(TASK DESCRIPTION) Among the entries below, one line contains "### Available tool" and another contains "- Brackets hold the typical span". Transcribe those two lines and every line between them, exactly.

== EXERCISE INPUTS ==

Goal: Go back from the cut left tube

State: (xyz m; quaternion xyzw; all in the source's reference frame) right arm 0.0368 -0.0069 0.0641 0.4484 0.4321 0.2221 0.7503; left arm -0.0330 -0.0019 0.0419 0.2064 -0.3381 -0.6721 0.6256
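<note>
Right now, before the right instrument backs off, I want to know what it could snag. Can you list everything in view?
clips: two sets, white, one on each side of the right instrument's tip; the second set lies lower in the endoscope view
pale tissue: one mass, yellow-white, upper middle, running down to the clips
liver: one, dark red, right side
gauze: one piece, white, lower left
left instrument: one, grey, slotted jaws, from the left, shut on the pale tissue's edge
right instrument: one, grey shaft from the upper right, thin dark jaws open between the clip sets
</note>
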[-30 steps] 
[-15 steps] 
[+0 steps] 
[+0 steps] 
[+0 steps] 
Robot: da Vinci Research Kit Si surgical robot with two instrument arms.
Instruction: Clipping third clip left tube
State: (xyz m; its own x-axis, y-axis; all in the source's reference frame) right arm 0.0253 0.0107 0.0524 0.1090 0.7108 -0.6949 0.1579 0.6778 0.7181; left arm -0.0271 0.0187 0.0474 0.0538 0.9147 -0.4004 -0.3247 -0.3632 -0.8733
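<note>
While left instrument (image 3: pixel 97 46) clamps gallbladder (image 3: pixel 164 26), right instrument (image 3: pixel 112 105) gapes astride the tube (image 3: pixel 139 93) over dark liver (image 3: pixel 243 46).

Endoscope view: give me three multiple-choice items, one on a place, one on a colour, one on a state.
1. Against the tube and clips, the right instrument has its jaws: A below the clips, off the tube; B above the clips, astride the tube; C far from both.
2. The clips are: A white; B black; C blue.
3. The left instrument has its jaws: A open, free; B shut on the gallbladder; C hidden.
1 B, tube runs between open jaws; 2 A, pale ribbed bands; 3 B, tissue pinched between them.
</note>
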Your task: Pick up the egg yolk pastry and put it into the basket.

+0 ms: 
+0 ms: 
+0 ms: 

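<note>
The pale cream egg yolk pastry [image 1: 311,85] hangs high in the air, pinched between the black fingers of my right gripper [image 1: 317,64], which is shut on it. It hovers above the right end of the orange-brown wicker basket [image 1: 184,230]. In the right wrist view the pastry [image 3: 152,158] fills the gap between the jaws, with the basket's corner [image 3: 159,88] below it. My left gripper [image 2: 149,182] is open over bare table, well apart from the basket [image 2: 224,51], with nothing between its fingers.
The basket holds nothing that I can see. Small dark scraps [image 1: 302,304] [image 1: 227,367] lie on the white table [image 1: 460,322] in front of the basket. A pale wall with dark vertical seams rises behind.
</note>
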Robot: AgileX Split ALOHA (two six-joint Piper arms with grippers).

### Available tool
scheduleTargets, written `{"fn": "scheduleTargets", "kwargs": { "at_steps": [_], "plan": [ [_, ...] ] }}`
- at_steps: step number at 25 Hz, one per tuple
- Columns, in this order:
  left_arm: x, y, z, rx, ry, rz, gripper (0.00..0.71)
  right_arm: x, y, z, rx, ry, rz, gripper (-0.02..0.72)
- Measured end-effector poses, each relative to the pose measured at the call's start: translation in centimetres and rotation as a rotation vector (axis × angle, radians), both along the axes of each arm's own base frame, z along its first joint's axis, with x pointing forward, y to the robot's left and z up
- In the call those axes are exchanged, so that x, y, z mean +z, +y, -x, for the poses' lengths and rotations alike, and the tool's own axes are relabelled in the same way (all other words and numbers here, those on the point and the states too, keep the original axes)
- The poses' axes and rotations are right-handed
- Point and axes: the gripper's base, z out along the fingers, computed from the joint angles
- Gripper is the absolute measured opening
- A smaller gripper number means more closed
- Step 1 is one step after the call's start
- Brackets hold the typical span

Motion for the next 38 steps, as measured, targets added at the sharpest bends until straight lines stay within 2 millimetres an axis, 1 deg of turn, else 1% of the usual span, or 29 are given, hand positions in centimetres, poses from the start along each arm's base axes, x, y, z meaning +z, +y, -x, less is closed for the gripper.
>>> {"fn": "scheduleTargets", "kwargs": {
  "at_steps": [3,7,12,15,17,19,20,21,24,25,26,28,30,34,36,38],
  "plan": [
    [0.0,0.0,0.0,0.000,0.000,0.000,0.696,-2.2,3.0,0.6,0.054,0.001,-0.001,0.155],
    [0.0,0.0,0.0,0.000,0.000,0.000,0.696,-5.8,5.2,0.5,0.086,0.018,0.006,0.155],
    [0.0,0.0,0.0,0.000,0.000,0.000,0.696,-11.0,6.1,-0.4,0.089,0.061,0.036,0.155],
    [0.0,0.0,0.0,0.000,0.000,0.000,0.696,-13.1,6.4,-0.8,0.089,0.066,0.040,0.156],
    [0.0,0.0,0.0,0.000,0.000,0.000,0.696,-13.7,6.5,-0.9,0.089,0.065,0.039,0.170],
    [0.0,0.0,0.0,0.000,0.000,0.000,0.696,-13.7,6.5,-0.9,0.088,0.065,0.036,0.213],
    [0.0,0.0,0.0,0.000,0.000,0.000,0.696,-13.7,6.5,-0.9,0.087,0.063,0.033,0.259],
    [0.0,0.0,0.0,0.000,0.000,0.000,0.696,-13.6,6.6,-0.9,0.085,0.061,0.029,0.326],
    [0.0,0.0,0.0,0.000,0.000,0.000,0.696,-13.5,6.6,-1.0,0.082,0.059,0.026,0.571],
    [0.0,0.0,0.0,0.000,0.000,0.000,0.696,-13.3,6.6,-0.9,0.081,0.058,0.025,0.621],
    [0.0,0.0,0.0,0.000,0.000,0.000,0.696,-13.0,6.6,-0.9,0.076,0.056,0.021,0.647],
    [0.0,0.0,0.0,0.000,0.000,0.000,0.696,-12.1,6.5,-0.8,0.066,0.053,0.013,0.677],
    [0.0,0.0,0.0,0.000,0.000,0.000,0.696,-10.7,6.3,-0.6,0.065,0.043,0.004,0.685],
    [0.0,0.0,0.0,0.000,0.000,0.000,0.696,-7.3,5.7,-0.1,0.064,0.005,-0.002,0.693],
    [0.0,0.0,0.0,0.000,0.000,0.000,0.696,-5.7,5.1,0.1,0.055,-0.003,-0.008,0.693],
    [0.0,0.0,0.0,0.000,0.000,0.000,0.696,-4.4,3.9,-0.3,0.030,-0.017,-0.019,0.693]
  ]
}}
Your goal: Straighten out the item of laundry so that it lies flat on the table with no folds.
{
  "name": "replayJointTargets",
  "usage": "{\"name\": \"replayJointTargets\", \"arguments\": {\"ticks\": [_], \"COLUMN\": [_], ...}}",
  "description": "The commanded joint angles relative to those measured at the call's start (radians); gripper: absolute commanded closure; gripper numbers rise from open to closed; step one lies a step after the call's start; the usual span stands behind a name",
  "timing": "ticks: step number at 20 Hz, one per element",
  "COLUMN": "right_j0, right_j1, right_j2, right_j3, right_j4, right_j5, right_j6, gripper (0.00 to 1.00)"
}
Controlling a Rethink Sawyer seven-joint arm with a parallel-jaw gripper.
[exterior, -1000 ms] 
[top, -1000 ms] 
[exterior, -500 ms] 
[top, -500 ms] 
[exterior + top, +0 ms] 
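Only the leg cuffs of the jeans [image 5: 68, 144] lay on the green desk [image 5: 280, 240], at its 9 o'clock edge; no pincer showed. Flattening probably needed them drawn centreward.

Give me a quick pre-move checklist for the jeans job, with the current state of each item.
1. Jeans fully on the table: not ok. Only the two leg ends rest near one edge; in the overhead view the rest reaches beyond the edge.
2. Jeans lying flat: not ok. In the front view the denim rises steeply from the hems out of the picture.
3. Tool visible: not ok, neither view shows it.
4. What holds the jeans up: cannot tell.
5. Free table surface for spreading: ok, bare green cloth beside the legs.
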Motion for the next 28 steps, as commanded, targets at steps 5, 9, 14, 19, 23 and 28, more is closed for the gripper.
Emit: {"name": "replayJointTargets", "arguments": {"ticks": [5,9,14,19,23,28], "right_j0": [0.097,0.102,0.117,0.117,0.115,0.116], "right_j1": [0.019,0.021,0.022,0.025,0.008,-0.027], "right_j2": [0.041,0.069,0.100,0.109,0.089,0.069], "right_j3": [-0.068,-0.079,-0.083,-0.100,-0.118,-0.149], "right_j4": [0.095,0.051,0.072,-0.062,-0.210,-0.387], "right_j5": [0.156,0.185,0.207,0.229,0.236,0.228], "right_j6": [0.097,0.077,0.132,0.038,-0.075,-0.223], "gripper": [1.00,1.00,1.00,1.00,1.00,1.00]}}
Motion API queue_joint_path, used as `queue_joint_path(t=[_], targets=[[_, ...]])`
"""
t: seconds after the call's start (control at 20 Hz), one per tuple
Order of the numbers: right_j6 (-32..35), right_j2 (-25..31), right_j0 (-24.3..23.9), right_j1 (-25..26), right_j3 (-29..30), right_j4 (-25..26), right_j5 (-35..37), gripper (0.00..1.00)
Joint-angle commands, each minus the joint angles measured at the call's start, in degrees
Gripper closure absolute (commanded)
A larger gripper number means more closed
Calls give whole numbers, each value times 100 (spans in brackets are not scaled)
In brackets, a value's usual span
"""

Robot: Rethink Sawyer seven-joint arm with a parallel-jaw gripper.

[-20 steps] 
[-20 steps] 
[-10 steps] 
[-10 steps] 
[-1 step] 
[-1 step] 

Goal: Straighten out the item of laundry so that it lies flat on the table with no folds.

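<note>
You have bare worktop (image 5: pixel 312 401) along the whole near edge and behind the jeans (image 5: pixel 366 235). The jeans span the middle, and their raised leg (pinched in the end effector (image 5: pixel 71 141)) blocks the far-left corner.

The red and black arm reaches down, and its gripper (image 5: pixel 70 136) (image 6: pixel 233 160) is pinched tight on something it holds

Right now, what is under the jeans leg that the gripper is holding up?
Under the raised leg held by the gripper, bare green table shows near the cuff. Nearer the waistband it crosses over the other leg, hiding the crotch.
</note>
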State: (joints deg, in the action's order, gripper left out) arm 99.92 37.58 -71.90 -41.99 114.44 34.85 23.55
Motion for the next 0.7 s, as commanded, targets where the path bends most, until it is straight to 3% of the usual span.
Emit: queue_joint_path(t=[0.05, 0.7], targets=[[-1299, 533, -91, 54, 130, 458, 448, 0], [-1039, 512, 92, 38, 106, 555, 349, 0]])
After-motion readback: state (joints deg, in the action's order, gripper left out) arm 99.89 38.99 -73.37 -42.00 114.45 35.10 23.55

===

(SOLUTION FOR THIS EXERCISE)
### Available tool
scheduleTargets, written `{"fn": "scheduleTargets", "kwargs": { "at_steps": [_], "plan": [ [_, ...] ] }}`
- at_steps: step number at 25 Hz, one per tuple
- Columns, in this order:
  left_arm: x, y, z, rx, ry, rz, gripper (0.00..0.71)
  right_arm: x, y, z, rx, ry, rz, gripper (-0.02..0.72)
- Measured end-effector poses, each relative to the pose measured at the call's start: translation in centimetres and rotation as a rotation vector (axis × angle, radians), both along the axes of each arm's own base frame, z along its first joint's axis, with x pointing forward, y to the robot's left and z up
- In the call those axes are exchanged, so that x, y, z mean +z, +y, -x, for the poses' lengths and rotations alike, and the tool's own axes are relabelled in the same way (all other words and numbers here, those on the point and the states too, keep the original axes)
- The poses' axes and rotations are right-handed
- Point and axes: the gripper's base, z out along the fingers, computed from the joint angles
- Gripper is the absolute measured opening
- A smaller gripper number means more closed
- Step 1 is one step after the call's start
- Brackets hold the typical span

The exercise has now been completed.